Instructions for the task>
Each line in the entries below that holds the string "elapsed" must be copied.

Dataset records>
···

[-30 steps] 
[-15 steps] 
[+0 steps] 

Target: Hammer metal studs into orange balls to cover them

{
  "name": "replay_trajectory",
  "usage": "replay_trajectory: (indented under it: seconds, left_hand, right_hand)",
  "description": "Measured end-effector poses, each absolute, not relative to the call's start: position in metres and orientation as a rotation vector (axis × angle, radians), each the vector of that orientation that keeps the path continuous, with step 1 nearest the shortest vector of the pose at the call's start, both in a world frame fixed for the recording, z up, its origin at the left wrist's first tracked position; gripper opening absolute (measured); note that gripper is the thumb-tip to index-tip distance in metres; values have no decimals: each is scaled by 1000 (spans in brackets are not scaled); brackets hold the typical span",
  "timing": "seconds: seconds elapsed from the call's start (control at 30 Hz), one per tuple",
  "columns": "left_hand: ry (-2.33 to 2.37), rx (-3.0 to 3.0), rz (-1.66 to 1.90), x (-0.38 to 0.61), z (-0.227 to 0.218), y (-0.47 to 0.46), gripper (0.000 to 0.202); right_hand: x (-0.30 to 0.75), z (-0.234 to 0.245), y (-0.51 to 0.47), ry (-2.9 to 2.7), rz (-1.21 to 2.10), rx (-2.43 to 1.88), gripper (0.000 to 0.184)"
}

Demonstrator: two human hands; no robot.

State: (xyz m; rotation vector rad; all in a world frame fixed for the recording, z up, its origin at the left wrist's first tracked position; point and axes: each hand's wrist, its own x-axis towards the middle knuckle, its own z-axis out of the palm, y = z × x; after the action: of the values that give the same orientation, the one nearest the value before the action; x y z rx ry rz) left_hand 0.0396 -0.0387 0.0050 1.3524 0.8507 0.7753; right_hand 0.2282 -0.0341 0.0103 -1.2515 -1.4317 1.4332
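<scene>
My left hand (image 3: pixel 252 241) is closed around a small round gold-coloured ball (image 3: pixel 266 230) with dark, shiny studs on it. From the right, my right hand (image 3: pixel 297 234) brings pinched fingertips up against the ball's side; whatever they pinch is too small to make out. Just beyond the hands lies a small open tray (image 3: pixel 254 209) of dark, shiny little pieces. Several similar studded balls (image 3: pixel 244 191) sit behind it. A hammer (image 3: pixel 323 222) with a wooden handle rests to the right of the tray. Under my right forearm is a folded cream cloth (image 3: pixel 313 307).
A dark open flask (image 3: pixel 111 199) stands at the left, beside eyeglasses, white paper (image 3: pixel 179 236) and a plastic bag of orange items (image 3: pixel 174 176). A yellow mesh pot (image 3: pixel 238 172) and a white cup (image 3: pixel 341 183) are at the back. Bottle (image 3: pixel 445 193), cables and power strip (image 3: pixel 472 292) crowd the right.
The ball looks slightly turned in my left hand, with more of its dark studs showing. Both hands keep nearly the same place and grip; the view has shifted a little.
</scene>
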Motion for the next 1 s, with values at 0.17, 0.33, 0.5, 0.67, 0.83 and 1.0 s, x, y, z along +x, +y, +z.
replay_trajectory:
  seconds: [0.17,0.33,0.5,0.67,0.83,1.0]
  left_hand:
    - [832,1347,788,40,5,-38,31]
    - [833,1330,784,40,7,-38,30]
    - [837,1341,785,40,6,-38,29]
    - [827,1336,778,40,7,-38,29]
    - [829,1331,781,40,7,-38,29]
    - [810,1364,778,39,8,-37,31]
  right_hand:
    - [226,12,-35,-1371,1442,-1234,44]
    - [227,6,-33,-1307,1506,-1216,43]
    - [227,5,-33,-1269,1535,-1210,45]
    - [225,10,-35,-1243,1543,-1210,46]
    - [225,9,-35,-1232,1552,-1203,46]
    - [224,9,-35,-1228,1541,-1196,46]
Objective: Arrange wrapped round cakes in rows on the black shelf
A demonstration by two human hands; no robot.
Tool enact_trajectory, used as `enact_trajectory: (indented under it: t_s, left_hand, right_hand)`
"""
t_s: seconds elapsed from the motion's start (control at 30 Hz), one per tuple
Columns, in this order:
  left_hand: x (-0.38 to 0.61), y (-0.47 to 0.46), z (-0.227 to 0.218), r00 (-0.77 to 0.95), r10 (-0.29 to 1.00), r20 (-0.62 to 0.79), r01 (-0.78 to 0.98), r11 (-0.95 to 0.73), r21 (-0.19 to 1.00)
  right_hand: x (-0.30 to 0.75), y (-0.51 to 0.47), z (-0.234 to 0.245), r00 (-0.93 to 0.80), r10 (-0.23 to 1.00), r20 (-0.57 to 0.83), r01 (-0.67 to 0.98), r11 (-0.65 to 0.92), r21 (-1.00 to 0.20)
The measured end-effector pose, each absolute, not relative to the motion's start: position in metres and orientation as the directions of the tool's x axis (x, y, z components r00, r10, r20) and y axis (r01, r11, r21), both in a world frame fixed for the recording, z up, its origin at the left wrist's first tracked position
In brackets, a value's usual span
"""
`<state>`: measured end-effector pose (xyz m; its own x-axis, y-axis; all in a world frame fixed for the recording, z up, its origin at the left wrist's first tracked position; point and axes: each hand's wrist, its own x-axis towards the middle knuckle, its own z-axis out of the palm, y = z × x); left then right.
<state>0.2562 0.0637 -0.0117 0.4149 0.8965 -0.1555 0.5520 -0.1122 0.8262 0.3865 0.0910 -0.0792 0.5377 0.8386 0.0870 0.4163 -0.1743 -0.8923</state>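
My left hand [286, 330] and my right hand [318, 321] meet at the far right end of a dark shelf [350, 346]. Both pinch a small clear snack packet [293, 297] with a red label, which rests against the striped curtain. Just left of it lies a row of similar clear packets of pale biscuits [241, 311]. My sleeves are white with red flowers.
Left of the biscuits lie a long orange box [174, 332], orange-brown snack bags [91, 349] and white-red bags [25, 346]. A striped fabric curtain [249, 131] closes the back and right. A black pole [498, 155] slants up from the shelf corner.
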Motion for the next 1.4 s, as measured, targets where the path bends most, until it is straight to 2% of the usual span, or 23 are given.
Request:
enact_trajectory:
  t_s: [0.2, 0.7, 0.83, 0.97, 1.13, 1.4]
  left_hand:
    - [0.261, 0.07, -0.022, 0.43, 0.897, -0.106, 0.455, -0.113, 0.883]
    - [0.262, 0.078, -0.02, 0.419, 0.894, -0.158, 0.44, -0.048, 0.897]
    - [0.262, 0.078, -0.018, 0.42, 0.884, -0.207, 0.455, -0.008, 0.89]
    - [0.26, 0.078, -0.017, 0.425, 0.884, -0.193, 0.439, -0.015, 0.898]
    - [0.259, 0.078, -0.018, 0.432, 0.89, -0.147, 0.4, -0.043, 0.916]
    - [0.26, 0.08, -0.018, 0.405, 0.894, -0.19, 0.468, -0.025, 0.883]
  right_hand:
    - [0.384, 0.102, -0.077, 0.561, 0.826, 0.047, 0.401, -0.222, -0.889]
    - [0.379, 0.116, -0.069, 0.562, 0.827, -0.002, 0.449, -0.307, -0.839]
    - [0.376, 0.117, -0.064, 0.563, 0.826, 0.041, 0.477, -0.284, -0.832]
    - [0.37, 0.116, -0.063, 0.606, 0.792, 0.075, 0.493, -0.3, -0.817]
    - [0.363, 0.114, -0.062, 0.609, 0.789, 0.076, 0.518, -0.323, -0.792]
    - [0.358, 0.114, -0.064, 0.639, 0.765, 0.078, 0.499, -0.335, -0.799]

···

Result of this exercise>
  "timing": "seconds: seconds elapsed from the call's start (control at 30 Hz), one per tuple",
t_s: seconds elapsed from the motion's start (control at 30 Hz), one per tuple

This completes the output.